An Inflammatory Discovery
The study reveals that an environmental contaminant known as diethanolamine, or DEA, sometimes takes the place of a sugar alcohol in a molecule that M. morganii makes in the gut.
This abnormal molecule then activates an immune response that the normal molecule does not, stimulating the release of inflammatory proteins called cytokines, particularly interleukin-6 (IL-6), the team found.
This tells a coherent story from M. morganii at the beginning to depression at the end, the authors propose, since chronic inflammation contributes to the development of many diseases and has been linked with depression.
The connection is further strengthened by previous studies associating IL-6 with major depressive disorder and linking M. morganii with inflammatory conditions such as type 2 diabetes and inflammatory bowel disease (IBD).
Future research will be needed to confirm this faulty product of M. morganii as a definitive cause of major depressive disorder and to gauge what percentage of cases it may be responsible for.
A New Handhold for Tackling Depression
DEA is used in industrial, agricultural, and consumer products.

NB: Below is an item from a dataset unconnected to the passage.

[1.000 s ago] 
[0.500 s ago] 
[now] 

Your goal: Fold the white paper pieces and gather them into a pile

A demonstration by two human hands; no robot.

“We knew that micropollutants can be incorporated into fatty molecules in the body, but we didn’t know how this occurs or what happens next,” Clardy said. “DEA’s metabolism into an immune signal was completely unexpected.”
The team proposes that DEA could be added to the growing list of biomarkers used to detect some cases of major depressive disorder.
Reframing Depression as an Immune Disorder
The study also strengthens arguments that major depressive disorder, or a subset of cases, could be considered an autoinflammatory or autoimmune disease and be successfully treated with immune modulator drugs, Clardy said.
More broadly, revealing how a bacterial product can alter human immune function by incorporating a contaminant opens the door to probing the effects of other gut bacteria in immunity and other human biological systems, the authors said.
“Now that we know what we’re looking for, I think we can start surveying other bacteria to see whether they do similar chemistry and begin to find other examples of how metabolites can affect us,” said Clardy.
Connecting Labs to Connect the Dots
The advance was enabled by combining the Clardy Lab’s focus on the chemistry of small, medically relevant, bacteria-made molecules with the lab of Ramnik Xavier, the HMS Kurt J. Isselbacher Professor of Medicine at Massachusetts General Hospital, which has expertise in uncovering how the microbiome affects health and disease at the molecular level.
Decoding the Microbiome’s Impact on Disease
The team’s collaborations in recent years have pushed boundaries in deciphering the mechanisms that drive the interplay between gut bacteria, the immune system, and health outcomes. These include:
- Achieving the rare feat of connecting a single bacterium (A. muciniphila), the molecule it makes, the pathway it operates through, and the biological outcome (protecting against inflammation and raising sensitivity to cancer immunotherapies).
- Showing that the gut bacterium R. gnavus produces an immune-stimulating sugar-molecule chain that could explain its association with Crohn’s disease and IBD.
- Discovering that a seemingly innocuous fatty molecule on the surface of the “strep throat” bacterium S. pyogenes can actually activate the immune system to release inflammatory cytokines — explaining why the bacterium sometimes leads to serious immune complications, how it may contribute to autoimmune diseases like lupus, and how cancer immune therapies might be improved.
That fatty molecule belongs to a family known as cardiolipins, and the team has gone on to show that other cardiolipins can trigger cytokine release. In the new study, the researchers were surprised to discover that when DEA gets substituted into the molecule M. morganii makes, the molecule begins to act like a cardiolipin.